2) No Demos (second baseline): Learning from preferences without expert demonstrations.
3) Demos + Preferences: Learning from both preferences and expert demonstrations.
4) Demos + Preferences + Autolabels: Learning from preferences and expert demonstrations, with additional preferences automatically gathered by preferring demo clips to clips from the initial trajectories.

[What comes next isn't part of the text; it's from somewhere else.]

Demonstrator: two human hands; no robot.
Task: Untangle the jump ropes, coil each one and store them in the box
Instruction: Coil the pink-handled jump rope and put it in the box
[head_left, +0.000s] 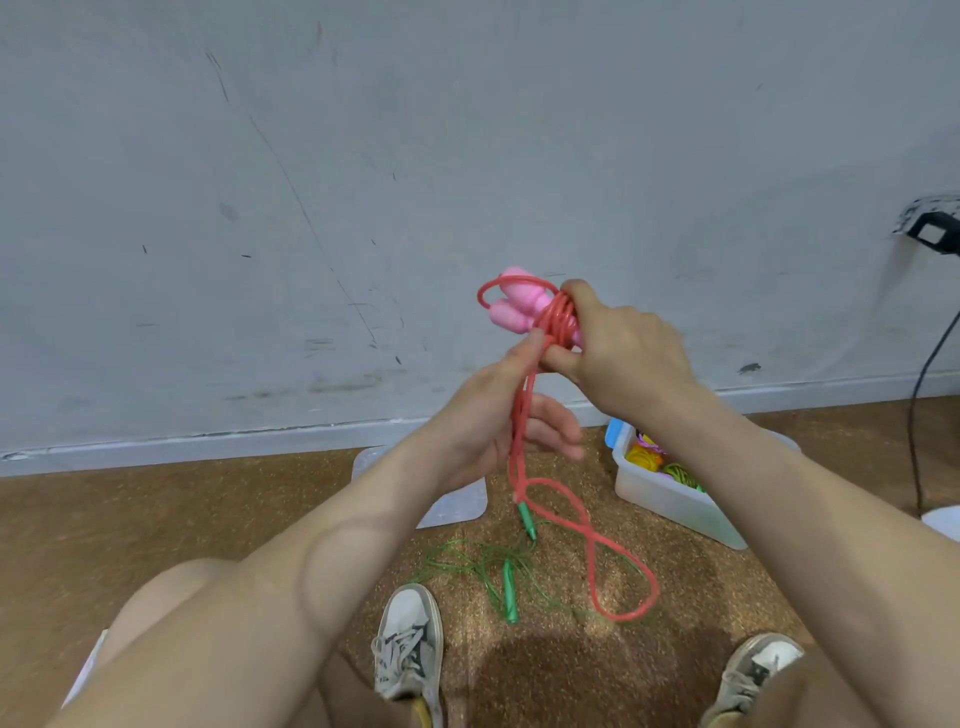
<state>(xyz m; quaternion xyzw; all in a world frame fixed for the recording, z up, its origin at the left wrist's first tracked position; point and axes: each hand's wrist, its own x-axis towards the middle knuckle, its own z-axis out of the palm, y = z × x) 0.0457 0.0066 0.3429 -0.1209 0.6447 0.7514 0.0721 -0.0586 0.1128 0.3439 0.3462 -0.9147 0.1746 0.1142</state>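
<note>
Brown cork-textured flooring (208, 519) meets a scuffed grey wall; the person sits facing it.

Head view:
- The right hand (623, 348) is clenched round the two pink moulded handles (514, 306) of the red plastic jump rope (597, 561), with several turns of cord wound over the handles and trapped under its fingers.
- The left hand (498, 426) pinches the doubled cord just below the turns between thumb and forefinger. Its other fingers are loosely spread.
- The loose cord hangs to the floor in a figure-eight loop.
- That loop crosses one handle of the thin green jump rope (509, 592), which lies uncoiled beneath it.
- The translucent plastic box with a blue clasp (670, 499) stands near, to the right, holding yellow and green coils. A clear lid (457, 506) lies to the left.

Probable faults:
1. Drawing the loose cord upward may lift or snag the green rope where they cross, re-tangling both.
2. The figure-eight twist may wind in as a kink.
3. A slackened right-hand grip would probably let the turns spring off the handles.
</note>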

The different configurations were evaluated against 9 Atari games like Beamrider, Breakout, Enduro, Pong, Q*bert, Seaquest, Hero, Montezuma’s Revenge, and Private Eye. The last three games were chosen specifically because of their exploration difficulty. The results of the experiments were remarkable: After 50 million steps and a full schedule of 6,800 labels, the reward learning with human preferences model outperformed the alternatives in all games excepting Private Eye which is a game environment notoriously favorable to imitation. Not surprisingly, the experiments showed that most configurations achieved their best performance when full feedback and demonstrations were available. Even more remarkable was the fact that the reward function learned by the agents, in most cases, aligns with the true reward function of the game and, in some cases, outperform it.
The work of OpenAI and DeepMind showed that combining demonstrations and preferences is an efficient way to guide RL agents in environments with sparse or lack of explicit rewards. The experiments showed that even minor amounts of preference feedback helped RL models to outperform traditional imitation learning techniques. This is another example about how combining humans and machines leads to better AI.